Physically she is as fit as a fiddle and can walk for miles. But mentally she is racing towards death. I can see that she will reach Stage 7 very quickly, even though the mean duration of the 6th stage is 2.3 years.

I'd say at present she's in late Stage 6. The information on the internet says that once they lose the ability to dress without assistance, they lose the ability to independently maintain cleanliness in toileting. This has certainly happened.

She has absolutely no idea where she lives - the suburb, the street, completely blank on those questions.

She started putting her clothes on inside out and backwards about five weeks ago. One day I found her in the bathroom after her shower, trying to put her legs into a skivvie. I have to take away her day clothes now - which she strongly objects to - and only leave the pyjamas in the bathroom, otherwise she'll put back on not only her pyjamas, but everything she's worn that day, including the dirty underpants.

She puts the toilet paper in strange places - on the floor, in the bathroom basin, in the bin. If I try to help her and remind her to wipe herself, she'll hold up the dirty toilet paper and ask me what to do with it. If I leave her on her own, she'll stand up with the dirty toilet paper in her hand and then smear it all around the toilet seat. I've gone through bottles and bottles of bleach.

I have read that urinary incontinence is the next stage.

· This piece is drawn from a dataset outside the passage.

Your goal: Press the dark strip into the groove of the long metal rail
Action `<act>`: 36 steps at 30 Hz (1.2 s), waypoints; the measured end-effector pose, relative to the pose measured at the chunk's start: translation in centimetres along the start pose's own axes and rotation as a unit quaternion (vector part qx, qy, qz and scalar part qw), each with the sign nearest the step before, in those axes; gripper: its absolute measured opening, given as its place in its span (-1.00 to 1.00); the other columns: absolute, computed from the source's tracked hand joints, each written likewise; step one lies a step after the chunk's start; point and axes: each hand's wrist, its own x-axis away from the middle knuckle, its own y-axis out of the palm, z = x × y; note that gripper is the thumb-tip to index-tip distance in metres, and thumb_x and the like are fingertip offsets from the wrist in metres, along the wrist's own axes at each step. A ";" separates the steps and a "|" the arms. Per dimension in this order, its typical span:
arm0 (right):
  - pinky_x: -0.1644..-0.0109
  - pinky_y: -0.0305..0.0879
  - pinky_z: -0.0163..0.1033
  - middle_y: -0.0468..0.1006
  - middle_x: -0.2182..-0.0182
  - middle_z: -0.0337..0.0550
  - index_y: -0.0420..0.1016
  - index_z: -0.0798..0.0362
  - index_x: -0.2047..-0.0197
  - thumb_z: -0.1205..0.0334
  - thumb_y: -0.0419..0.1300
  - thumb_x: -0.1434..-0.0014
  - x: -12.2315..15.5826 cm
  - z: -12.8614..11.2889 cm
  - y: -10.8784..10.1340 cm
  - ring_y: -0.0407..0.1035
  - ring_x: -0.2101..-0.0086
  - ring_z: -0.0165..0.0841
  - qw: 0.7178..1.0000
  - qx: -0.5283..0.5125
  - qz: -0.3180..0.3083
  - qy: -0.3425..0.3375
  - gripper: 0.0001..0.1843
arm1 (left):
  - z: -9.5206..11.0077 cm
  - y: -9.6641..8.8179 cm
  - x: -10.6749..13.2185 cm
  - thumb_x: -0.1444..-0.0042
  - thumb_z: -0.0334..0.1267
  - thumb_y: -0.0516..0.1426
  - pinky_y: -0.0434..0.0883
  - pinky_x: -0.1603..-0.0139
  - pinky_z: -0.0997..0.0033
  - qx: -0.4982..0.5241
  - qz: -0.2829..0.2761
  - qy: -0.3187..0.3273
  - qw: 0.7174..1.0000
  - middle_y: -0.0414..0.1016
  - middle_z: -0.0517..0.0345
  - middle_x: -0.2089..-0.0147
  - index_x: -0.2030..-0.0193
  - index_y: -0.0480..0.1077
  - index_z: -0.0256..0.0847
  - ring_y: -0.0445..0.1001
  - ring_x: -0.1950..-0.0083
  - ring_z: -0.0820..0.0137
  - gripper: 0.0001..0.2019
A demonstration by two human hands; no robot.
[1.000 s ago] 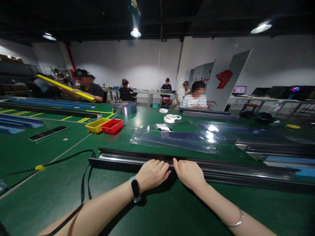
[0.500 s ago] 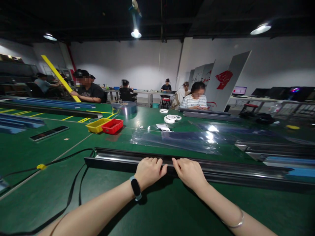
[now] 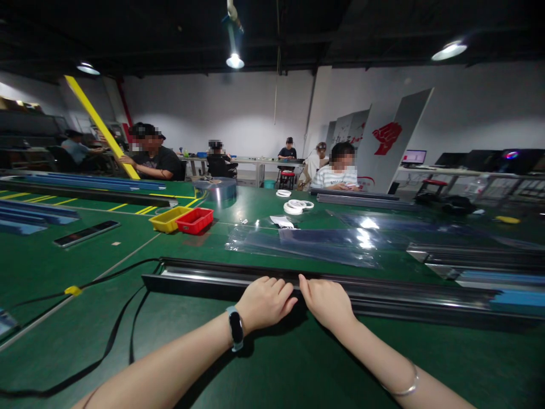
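Observation:
A long black channel profile (image 3: 200,282) lies across the green table (image 3: 272,375) in front of me. Its hollow side faces up, and a bright strip shows inside near the left end. My left hand (image 3: 264,301), with a band on the wrist, is curled over the profile near its middle. Close beside it, my right hand (image 3: 326,301) grips the same profile, thumb toward the left hand. Both sets of fingertips are hidden behind the profile's wall. A black strap (image 3: 114,335) loops by the left end.
Beyond the profile lie clear plastic film (image 3: 306,244), white tape rolls (image 3: 293,206), a red tray (image 3: 196,220) and a yellow tray (image 3: 170,217). A phone (image 3: 87,233) rests at left. More profiles (image 3: 477,261) lie at right. Across the table, a person (image 3: 157,159) holds a yellow strip (image 3: 102,128).
My left hand has slid slightly right along the profile, toward my right hand. The profile's left end sits a little farther left. The co-worker's yellow strip has risen slightly.

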 end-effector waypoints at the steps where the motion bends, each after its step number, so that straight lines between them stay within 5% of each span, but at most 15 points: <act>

Quite often she does not know who my daughter is, and she didn't know who I was on a couple of occasions. Her speech is OK, but all she wants to talk about is cats.

Stage 7 is so horrible I hope she doesn't live that long, but unfortunately, she's in such good health, she probably will.

I never thought it would come to this. I never thought, because not one other member of her large family ever fell victim to such a terrible thing. All her aunties except one, fell victim to an early stroke. Her own mother died at 72, with some minor mental changes, of heart failure. The aunt who lived to be over 90 had all her marbles when she died. The men in the family died early of lung or heart conditions, or cancer, well before they could develop dementia. Her brother died of cancer at 78, her father of a heart attack at 58. Her maternal grandmother died at 87 following a very short - 3-week- episode of mania. Before that, she was spending her days betting on the horses and listening to the radio. So there wasn't too much wrong with her. Her paternal grandparents died aged 34 and 54. No dementia there - but had there been modern medical assistance, they may have lived long enough to suffer this, who knows. I know the medical histories and causes of death of her great grandparents as well.

Elderly family members in the 1950s - and not one of them with dementia.

Wednesday, October 24, 2012

What do I do, what am I to do?

I don't know what to do. After Mum's latest rampage, the damage to the car door, the broken window, the upended furniture, the broken door knob - what do I do? 

Virtually everyone is saying, "Put her in a nursing home and leave her there. You can't manage this behaviour." Well, we haven't even tried risperidone yet. Shouldn't we try everything first, before putting her in a high-security gaol?

She's still in respite care. They aren't having much trouble with her, other than her wandering out of her room in the late afternoons and getting lost, wandering into other people's rooms and demanding to ring me all the time. When she rings, she asks me when I am coming to get her. I tell her I'll see her on Saturday.

I think she's being a bit of a pest to my aunt (Dad's sister) who is in there due to bad arthritis, not dementia. My aunt wants to look after her and entertain her but I think she'll soon tire of that. I hope Mum is never nasty to her. At first she wanted to use her phone all the time so she had to say it was disconnected or something, to stop her. Now she rings from the nurses' station.

Last Saturday I took her to the shopping centre. I'm not bringing her home - I'd never get her in the car to go back again. She was pretty awful at the shops. She just kept saying she was miserable, wished she was dead and why didn't I take her to see her cat. She ranted about changing her will so I won't get anything since I'm so nasty to her, allegedly.

The cat is the very thing I want her to forget. I can't stand her obsession with cats any more. I'm hoping maybe three weeks in the pokey will cure her of obsessing over real and imaginary cats. 

I think if she were in respite care for longer, she might decide these people weren't strangers requiring good manners and courtesy any more and start being just as nasty to them as she is to me and everyone here. I think maybe she's not too much trouble because she still has the idea that you have to be polite to strangers.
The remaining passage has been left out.